[Recorded data]
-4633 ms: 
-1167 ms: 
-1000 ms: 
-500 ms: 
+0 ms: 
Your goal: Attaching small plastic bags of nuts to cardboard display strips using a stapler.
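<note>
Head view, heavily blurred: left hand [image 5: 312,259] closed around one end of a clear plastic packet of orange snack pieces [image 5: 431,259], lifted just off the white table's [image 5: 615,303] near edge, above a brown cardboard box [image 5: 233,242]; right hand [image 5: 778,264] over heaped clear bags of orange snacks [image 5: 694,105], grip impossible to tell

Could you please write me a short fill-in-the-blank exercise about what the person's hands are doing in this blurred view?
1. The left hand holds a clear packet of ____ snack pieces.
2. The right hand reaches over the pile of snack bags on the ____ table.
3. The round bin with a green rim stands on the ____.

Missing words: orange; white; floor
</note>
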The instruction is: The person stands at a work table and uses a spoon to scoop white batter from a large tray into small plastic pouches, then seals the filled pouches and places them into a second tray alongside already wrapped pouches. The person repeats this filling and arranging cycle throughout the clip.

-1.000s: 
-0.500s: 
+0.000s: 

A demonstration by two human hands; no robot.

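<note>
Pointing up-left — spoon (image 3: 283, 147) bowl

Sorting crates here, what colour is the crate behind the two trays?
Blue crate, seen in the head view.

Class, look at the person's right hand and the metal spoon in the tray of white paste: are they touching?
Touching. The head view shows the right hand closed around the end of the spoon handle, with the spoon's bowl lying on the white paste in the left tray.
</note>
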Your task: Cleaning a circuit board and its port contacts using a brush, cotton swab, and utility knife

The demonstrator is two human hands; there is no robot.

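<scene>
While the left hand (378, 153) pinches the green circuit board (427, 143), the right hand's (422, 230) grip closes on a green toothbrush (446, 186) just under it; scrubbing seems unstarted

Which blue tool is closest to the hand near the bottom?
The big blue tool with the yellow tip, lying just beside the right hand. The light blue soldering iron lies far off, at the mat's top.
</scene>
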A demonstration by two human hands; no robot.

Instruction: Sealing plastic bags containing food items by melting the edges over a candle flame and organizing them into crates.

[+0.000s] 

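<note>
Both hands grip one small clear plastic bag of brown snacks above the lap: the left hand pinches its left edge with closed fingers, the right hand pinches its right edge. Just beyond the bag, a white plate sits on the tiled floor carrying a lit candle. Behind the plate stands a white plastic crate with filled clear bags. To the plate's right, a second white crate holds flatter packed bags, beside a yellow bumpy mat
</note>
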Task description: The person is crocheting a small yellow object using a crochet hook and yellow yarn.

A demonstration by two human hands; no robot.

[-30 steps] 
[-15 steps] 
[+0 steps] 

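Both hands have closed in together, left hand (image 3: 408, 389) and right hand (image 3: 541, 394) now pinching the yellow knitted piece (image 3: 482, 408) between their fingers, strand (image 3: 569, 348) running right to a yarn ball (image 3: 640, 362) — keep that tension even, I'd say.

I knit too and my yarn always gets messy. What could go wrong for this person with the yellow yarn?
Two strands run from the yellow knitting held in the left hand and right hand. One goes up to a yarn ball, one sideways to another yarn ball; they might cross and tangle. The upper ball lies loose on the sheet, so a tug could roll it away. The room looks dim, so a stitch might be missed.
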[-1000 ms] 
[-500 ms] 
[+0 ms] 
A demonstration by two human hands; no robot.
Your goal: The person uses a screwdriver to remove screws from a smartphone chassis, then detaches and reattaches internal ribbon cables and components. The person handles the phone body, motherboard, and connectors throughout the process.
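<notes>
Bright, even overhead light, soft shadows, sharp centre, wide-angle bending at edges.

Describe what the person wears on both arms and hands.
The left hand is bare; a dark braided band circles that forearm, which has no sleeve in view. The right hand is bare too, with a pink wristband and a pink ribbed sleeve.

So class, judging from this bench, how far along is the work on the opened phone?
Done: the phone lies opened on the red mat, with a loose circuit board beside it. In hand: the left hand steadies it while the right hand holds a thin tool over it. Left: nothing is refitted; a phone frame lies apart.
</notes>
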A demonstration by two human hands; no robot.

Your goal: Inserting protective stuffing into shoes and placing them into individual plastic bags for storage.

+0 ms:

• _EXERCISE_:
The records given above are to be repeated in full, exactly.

• _TASK SOLUTION_:
-4633 ms: 
-1167 ms: 
-1000 ms: 
-500 ms: 
+0 ms: 
Your goal: Attaching small plastic bags of nuts to cardboard display strips using a stapler.
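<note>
Head view, heavily blurred: left hand [image 5: 312,259] closed around one end of a clear plastic packet of orange snack pieces [image 5: 431,259], lifted just off the white table's [image 5: 615,303] near edge, above a brown cardboard box [image 5: 233,242]; right hand [image 5: 778,264] over heaped clear bags of orange snacks [image 5: 694,105], grip impossible to tell

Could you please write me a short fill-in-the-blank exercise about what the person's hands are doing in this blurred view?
1. The left hand holds a clear packet of ____ snack pieces.
2. The right hand reaches over the pile of snack bags on the ____ table.
3. The round bin with a green rim stands on the ____.

Missing words: orange; white; floor
</note>
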The instruction is: The person stands at a work table and uses a spoon to scoop white batter from a large tray into small plastic pouches, then seals the filled pouches and places them into a second tray alongside already wrapped pouches. The person repeats this filling and arranging cycle throughout the clip.

-1.000s: 
-0.500s: 
+0.000s: 

A demonstration by two human hands; no robot.

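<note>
Pointing up-left — spoon (image 3: 283, 147) bowl

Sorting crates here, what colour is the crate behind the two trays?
Blue crate, seen in the head view.

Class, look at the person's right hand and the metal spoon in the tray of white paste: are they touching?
Touching. The head view shows the right hand closed around the end of the spoon handle, with the spoon's bowl lying on the white paste in the left tray.
</note>
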Your task: Cleaning a circuit board and its port contacts using a brush, cotton swab, and utility knife

The demonstrator is two human hands; there is no robot.

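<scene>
While the left hand (378, 153) pinches the green circuit board (427, 143), the right hand's (422, 230) grip closes on a green toothbrush (446, 186) just under it; scrubbing seems unstarted

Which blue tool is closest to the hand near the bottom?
The big blue tool with the yellow tip, lying just beside the right hand. The light blue soldering iron lies far off, at the mat's top.
</scene>
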A demonstration by two human hands; no robot.

Instruction: Sealing plastic bags containing food items by melting the edges over a candle flame and organizing them into crates.

[+0.000s] 

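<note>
Both hands grip one small clear plastic bag of brown snacks above the lap: the left hand pinches its left edge with closed fingers, the right hand pinches its right edge. Just beyond the bag, a white plate sits on the tiled floor carrying a lit candle. Behind the plate stands a white plastic crate with filled clear bags. To the plate's right, a second white crate holds flatter packed bags, beside a yellow bumpy mat
</note>
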Task description: The person is crocheting a small yellow object using a crochet hook and yellow yarn.

A demonstration by two human hands; no robot.

[-30 steps] 
[-15 steps] 
[+0 steps] 

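Both hands have closed in together, left hand (image 3: 408, 389) and right hand (image 3: 541, 394) now pinching the yellow knitted piece (image 3: 482, 408) between their fingers, strand (image 3: 569, 348) running right to a yarn ball (image 3: 640, 362) — keep that tension even, I'd say.

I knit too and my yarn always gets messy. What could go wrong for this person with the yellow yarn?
Two strands run from the yellow knitting held in the left hand and right hand. One goes up to a yarn ball, one sideways to another yarn ball; they might cross and tangle. The upper ball lies loose on the sheet, so a tug could roll it away. The room looks dim, so a stitch might be missed.
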[-1000 ms] 
[-500 ms] 
[+0 ms] 
A demonstration by two human hands; no robot.
Your goal: The person uses a screwdriver to remove screws from a smartphone chassis, then detaches and reattaches internal ribbon cables and components. The person handles the phone body, motherboard, and connectors throughout the process.
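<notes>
Bright, even overhead light, soft shadows, sharp centre, wide-angle bending at edges.

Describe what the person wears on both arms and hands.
The left hand is bare; a dark braided band circles that forearm, which has no sleeve in view. The right hand is bare too, with a pink wristband and a pink ribbed sleeve.

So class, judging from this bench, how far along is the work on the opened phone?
Done: the phone lies opened on the red mat, with a loose circuit board beside it. In hand: the left hand steadies it while the right hand holds a thin tool over it. Left: nothing is refitted; a phone frame lies apart.
</notes>
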A demonstration by two human hands; no robot.

Your goal: Inserting protective stuffing into shoes and placing them into individual plastic bags for storage.

+0 ms:

The output contains nothing more.